Covid Symptom Tracker was developed at King's college and Guy's and St Thomas's hospitals in London in collaboration with the company Zoe Global Ltd.

The app has recently been launched in Sweden and is already used in the UK and the US.

The user states his birth year, his length and weight and his postal code. Thereafter, questions are answered about health and what symptoms you may have had lately.

"Do not make diagnoses"

- The app has been launched in Sweden as a research project. It is not designed at all to provide individual feedback by making diagnoses or being used for contact tracking, says Paul Franks, professor of medical epidemiology at Lund University.

Paul Frank and his colleague Maria Gomez, professor of physiology, would like to see that the Public Health Agency used the information collected through the app.

"Can show where testing should be intensified"

- If you can see how quickly the virus spreads in different parts of the country, for example, you could see where you could intensify the testing, says Maria Gomez.

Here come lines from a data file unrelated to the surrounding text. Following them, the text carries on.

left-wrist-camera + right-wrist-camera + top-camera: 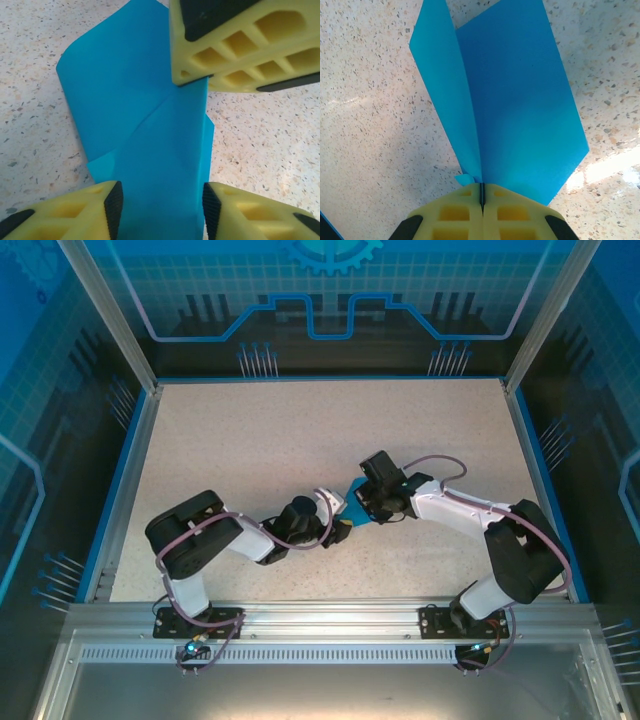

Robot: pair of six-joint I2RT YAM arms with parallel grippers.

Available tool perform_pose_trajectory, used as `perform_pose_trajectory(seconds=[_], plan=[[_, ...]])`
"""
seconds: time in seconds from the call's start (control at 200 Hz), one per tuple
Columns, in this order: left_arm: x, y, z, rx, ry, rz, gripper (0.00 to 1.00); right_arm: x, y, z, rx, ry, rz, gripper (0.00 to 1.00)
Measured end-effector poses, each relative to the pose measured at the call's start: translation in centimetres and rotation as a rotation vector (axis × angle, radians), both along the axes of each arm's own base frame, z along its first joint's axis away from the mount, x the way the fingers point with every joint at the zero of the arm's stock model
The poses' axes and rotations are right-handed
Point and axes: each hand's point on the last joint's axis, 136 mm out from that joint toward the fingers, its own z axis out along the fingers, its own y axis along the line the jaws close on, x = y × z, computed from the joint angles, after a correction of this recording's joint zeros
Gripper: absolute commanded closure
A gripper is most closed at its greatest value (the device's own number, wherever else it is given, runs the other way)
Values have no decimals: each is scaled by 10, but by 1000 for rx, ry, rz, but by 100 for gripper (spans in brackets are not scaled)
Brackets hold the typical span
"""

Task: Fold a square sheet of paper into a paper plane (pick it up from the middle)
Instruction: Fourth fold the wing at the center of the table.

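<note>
Yellow fingers of the right pincer [481,191] sit closest in its wrist view, pressed together with no gap. Pinched in their seam is the narrow pointed end of the blue paper sheet [520,100].

From the right pincer the sheet fans outward and widens over the speckled tabletop [370,125]. One long flap stands up off the rest along a crease running back to the right pincer's tip. The broader flap beside it lies flatter.

Left pincer [162,205] faces the right pincer from the sheet's other end. Its jaws are partly open, black pads apart, one on either side of a folded strip of the sheet. The strip fills the gap between the pads; cannot tell whether they touch it. A slanting crease crosses the sheet between this pincer and the right pincer.

Overhead: left pincer sits just beside the right pincer, roughly mid-tabletop, with slivers of blue showing at the right pincer's tip.
</note>
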Motion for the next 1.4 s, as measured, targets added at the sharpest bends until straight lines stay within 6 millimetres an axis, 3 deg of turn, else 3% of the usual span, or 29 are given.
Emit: perform_pose_trajectory(seconds=[0.23,0.455,0.52,0.615,0.755,0.905,1.145,1.4], plan=[[5,-1,4,-7,-16,13,60,-3,3,-3,12,18,12,99],[5,-2,5,-11,-15,14,58,-5,6,-7,23,39,23,99],[5,-2,5,-11,-14,14,63,-5,7,-7,26,42,25,97],[5,-2,5,-13,-12,15,72,-5,7,-7,29,42,27,88],[5,-2,5,-15,-6,19,78,-2,7,-4,26,26,75,57],[4,-1,1,-30,36,40,79,13,6,9,30,-33,152,34],[0,3,-5,-62,141,92,82,25,5,17,29,-156,365,31],[1,7,-4,-164,297,165,84,3,-14,3,27,-235,530,32]])
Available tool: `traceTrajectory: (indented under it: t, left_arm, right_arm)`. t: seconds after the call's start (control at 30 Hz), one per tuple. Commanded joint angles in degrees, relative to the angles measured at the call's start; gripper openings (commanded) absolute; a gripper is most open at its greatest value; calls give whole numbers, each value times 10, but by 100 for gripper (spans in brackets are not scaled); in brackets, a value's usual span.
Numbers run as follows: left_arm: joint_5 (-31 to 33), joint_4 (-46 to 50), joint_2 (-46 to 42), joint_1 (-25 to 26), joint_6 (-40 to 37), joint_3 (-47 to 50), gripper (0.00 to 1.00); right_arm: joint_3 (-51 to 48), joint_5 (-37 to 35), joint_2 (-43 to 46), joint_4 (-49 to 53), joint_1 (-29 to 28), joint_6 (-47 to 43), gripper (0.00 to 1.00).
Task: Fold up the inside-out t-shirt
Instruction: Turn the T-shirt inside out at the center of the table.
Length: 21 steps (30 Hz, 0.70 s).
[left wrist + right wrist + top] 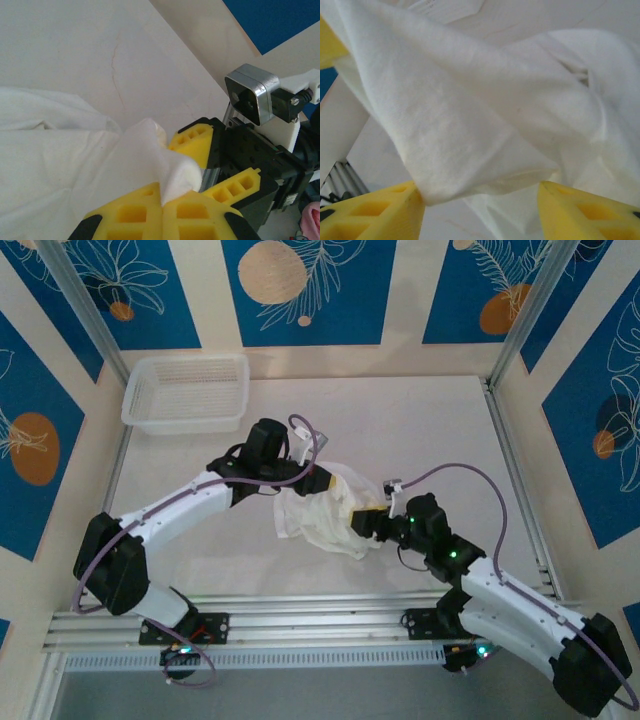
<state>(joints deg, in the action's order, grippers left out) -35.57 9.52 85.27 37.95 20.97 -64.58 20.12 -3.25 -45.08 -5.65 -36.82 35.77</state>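
Observation:
The inside-out t-shirt point(322, 510) is a crumpled white heap in the middle of the table, partly lifted between the two arms. My left gripper point(318, 478) is over its far edge, shut on a pinched corner of white cloth point(172, 170) that sticks up between the yellow fingers point(125, 215). My right gripper point(362, 520) meets the shirt from the right. In the right wrist view its yellow fingers point(375, 215) stand apart, and a fold of the t-shirt point(470, 115) hangs down between them. The two grippers are close together.
A white mesh basket point(187, 392) stands at the back left of the table. Aluminium rails run along the right edge point(515, 480) and the near edge point(300, 615). The right arm's wrist camera point(250, 95) is close to the left gripper.

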Motion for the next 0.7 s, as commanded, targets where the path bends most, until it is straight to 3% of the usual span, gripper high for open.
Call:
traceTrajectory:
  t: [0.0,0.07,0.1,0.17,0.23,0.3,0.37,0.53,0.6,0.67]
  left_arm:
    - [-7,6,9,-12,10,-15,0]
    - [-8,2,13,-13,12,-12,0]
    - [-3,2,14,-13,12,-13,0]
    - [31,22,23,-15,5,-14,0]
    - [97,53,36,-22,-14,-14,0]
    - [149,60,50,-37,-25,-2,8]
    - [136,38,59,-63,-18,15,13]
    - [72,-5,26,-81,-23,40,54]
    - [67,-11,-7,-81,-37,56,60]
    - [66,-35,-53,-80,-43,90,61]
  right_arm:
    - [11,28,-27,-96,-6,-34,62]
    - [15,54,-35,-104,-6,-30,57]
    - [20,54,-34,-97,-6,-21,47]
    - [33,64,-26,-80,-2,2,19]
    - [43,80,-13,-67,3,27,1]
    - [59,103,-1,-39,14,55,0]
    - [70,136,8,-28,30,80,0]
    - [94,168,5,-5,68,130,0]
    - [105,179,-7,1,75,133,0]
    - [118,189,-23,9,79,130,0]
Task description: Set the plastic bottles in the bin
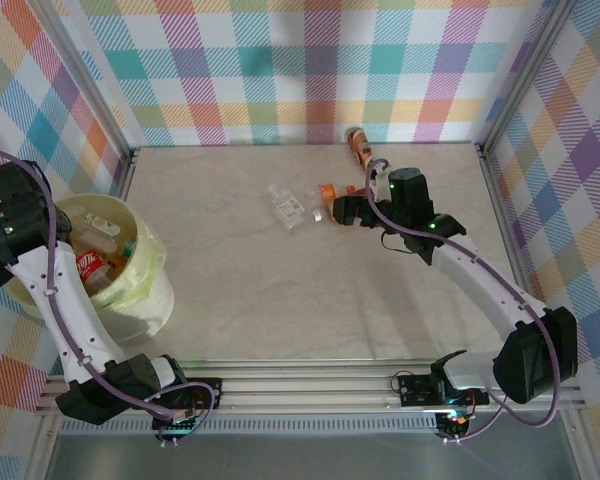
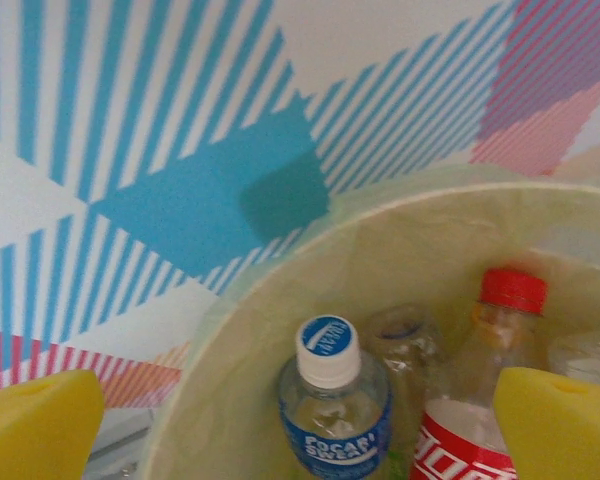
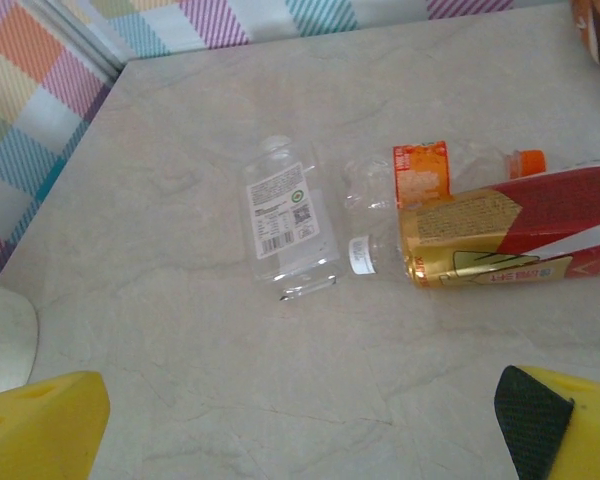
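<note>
The bin [image 1: 156, 262] is a pale yellow-green bucket at the table's left, and several plastic bottles lie in it. Looking into the bin [image 2: 280, 280] I see a blue-labelled bottle with a white cap [image 2: 332, 400], a red-capped bottle [image 2: 485, 400] and a clear one [image 2: 405, 335]. My left gripper [image 2: 300, 430] hangs open above them, gripping nothing. On the table lie a flat clear bottle [image 3: 285, 215], an orange-capped bottle [image 3: 450, 170] and a red-and-gold labelled bottle [image 3: 510, 235]. My right gripper [image 3: 300, 430] is open just short of them, fingers apart over bare table.
Another orange bottle [image 1: 359, 146] lies by the back wall. Checked walls close the table on three sides, with metal rails along the edges. The right arm [image 1: 480, 270] stretches diagonally over the table's right half.
</note>
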Controlling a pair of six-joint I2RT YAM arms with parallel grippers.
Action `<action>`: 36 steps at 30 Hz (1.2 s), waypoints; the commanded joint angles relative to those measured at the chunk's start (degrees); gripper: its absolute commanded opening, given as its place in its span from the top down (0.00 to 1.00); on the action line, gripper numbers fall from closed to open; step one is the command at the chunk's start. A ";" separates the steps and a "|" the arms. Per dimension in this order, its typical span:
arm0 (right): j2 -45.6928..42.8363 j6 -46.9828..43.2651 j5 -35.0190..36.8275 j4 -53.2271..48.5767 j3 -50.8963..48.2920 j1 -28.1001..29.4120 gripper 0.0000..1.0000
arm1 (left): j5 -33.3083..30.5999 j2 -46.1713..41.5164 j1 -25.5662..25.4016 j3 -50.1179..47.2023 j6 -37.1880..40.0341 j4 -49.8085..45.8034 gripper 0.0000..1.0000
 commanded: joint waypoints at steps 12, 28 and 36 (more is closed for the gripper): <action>1.52 5.21 5.13 -4.63 1.07 -4.27 0.00 | 13.14 -3.21 -13.63 4.10 -6.03 -0.44 0.00; 8.35 -2.90 -0.58 -1.61 3.66 -14.29 0.00 | 32.49 -6.57 -36.03 -5.73 -14.83 22.26 0.00; 16.15 -18.47 -6.96 -4.83 9.90 -18.12 0.00 | 38.04 -6.00 -41.90 -10.94 -18.31 32.91 0.00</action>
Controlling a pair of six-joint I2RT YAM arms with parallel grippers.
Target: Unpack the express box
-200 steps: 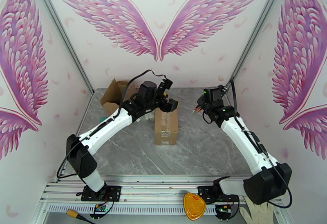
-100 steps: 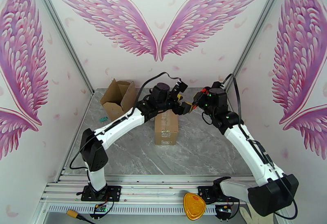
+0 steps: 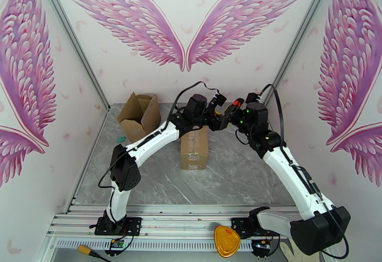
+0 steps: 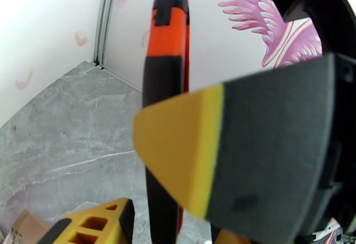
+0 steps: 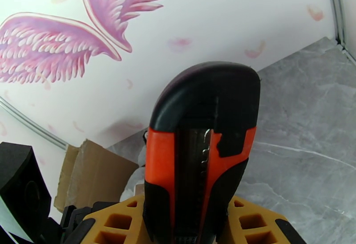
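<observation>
R jaws clamped on cutter point(image 5: 200, 151), L jaws around it too, grip unclear, near taped box point(image 3: 194, 149).

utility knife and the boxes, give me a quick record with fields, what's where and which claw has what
sealed box: taped shut, mid table, neither claw touching it
open box: far left corner, flaps up
utility knife: orange and black, held in the air off the table
right claw: shut on the utility knife
left claw: meets the right claw, fingers either side of the utility knife; grip unclear
</observation>
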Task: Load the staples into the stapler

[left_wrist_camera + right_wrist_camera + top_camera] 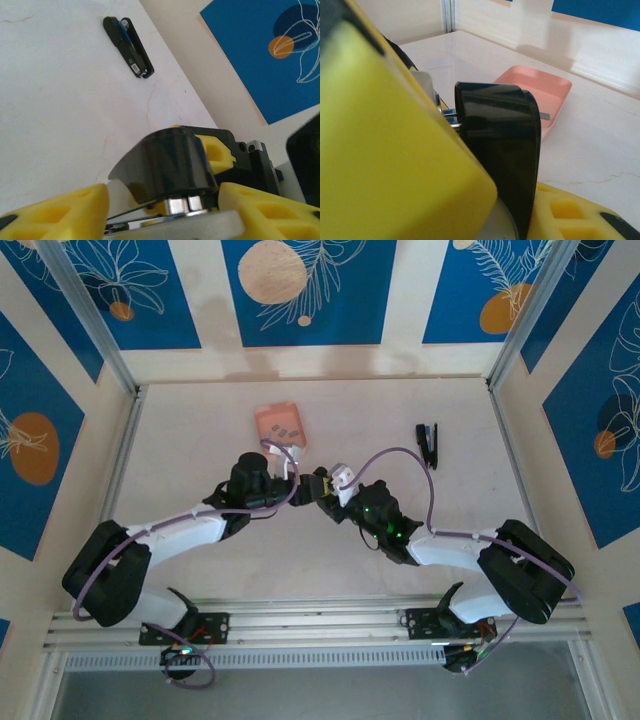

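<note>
The left gripper has its yellow fingers on either side of the stapler's silver base. Whether they press on the metal or only flank it I cannot tell. The right gripper is clamped on the stapler's black end, one yellow finger on each side of it.

The stapler is held above the middle of the desk, where the two grippers meet nose to nose. What shows of it is a glossy black rounded cap on bright silver metal, with a thin flat strip running out underneath. I can see no brand or writing on it.

The staples are tiny dark-grey strips lying loose in a salmon-pink tray. The tray sits near the far edge of the desk, left of centre, just beyond the left gripper.

A slim black tool lies flat on the far half of the desk towards the right edge, well apart from the grippers. It has a silver rivet at one end and a small white label near the other — the print is too small to read.
</note>
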### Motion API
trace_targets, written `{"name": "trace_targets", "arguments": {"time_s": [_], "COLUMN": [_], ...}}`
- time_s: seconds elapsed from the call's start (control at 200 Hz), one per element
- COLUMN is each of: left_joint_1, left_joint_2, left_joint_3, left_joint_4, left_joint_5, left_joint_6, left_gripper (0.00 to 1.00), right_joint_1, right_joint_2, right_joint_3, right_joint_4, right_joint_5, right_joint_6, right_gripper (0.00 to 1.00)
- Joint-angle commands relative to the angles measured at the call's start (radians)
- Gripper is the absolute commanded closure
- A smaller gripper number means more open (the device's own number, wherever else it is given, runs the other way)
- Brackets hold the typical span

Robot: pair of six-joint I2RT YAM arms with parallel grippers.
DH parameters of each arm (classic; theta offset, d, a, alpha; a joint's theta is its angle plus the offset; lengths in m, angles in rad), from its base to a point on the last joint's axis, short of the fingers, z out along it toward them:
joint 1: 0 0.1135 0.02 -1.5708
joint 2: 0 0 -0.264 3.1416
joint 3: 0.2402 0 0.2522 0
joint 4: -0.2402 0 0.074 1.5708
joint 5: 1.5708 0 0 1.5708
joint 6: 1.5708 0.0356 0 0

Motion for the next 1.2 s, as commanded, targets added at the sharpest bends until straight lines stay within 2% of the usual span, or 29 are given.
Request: {"name": "trace_targets", "arguments": {"time_s": [0.0,0.21,0.32,0.455,0.59,0.675,0.815,0.975,1.125,1.195], "left_joint_1": [-0.013,-0.011,0.006,0.029,0.039,0.04,0.042,0.04,0.041,0.041], "left_joint_2": [0.008,-0.024,-0.034,-0.053,-0.092,-0.125,-0.176,-0.195,-0.203,-0.205], "left_joint_3": [0.026,0.03,0.036,0.01,-0.001,-0.02,-0.074,-0.085,-0.098,-0.104], "left_joint_4": [-0.002,-0.063,-0.088,-0.05,-0.057,-0.047,0.017,0.006,0.006,0.01], "left_joint_5": [0.0,-0.043,-0.023,0.017,0.102,0.134,0.157,0.23,0.254,0.292], "left_joint_6": [0.022,0.104,0.169,0.23,0.383,0.47,0.599,0.745,0.86,0.926], "left_gripper": [0.51,0.69,0.77,0.81,0.87,0.92,0.98,1.0,1.0,1.0], "right_joint_1": [-0.001,-0.005,-0.024,-0.053,-0.105,-0.165,-0.263,-0.344,-0.337,-0.313], "right_joint_2": [-0.025,-0.04,-0.058,-0.103,-0.194,-0.274,-0.421,-0.553,-0.565,-0.555], "right_joint_3": [0.057,0.05,0.03,0.008,-0.039,-0.076,-0.082,-0.059,0.019,0.036], "right_joint_4": [0.083,0.071,0.071,0.026,-0.037,-0.084,-0.272,-0.445,-0.607,-0.643], "right_joint_5": [0.009,-0.012,-0.067,-0.192,-0.332,-0.462,-0.634,-0.681,-0.674,-0.685], "right_joint_6": [0.017,0.012,0.017,-0.003,-0.001,0.017,-0.005,-0.004,0.07,0.054], "right_gripper": [0.78,0.75,0.63,0.46,0.34,0.31,0.31,0.3,0.3,0.29]}}
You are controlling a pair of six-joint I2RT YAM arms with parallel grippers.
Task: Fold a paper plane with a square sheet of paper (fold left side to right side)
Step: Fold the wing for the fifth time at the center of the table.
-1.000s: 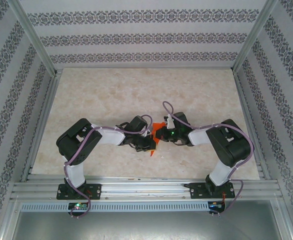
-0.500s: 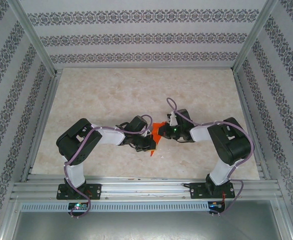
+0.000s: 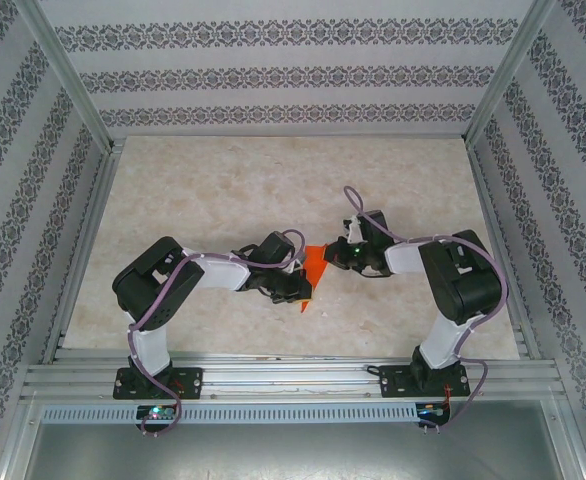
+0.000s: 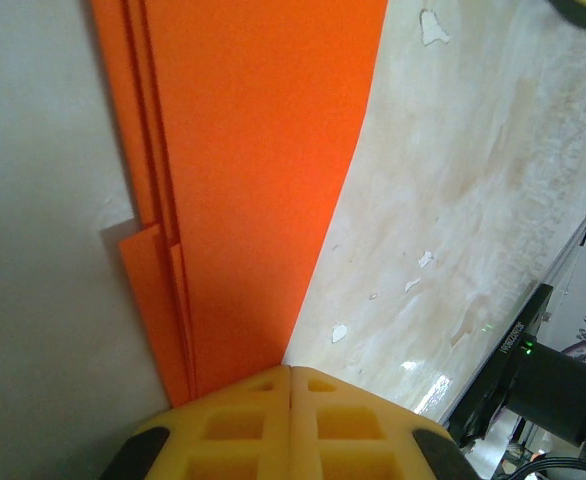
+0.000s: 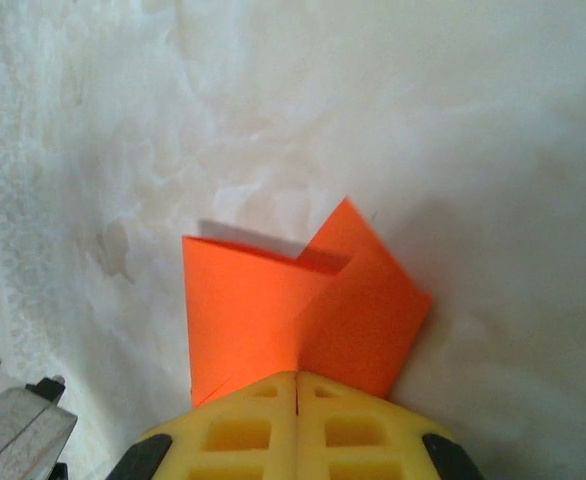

If the user indicates symptoms without having been tested for covid-19, how do you know that the information is relevant for research on this particular virus?

- Researchers in the UK have been able to identify a number of symptoms that are typical of corona in people who have not become seriously ill, which can be helpful when analyzing the data, Gomez says.

Is there a risk that the app may give an incorrect image of the coronal state?

- In all models based on probability calculations, there is always a certain risk. But in the UK, for example, flu and covid have been quite different.

Tegnell: "Not sure about the added value"

State epidemiologist Anders Tegnell has previously expressed his skepticism about corona apps, and last week the launch of MSB's new corona tool was halted at the request of the Public Health Authority.

Neither does Covid Symptom Tracker seem to interest Tegnell.

- I don't know what added value it could give us for what the spread looks like. We have good data in place, do our own surveys with samples and large studies with randomly selected sections of the population. It is more representative than a study based on test persons who voluntarily participate, says Tegnell.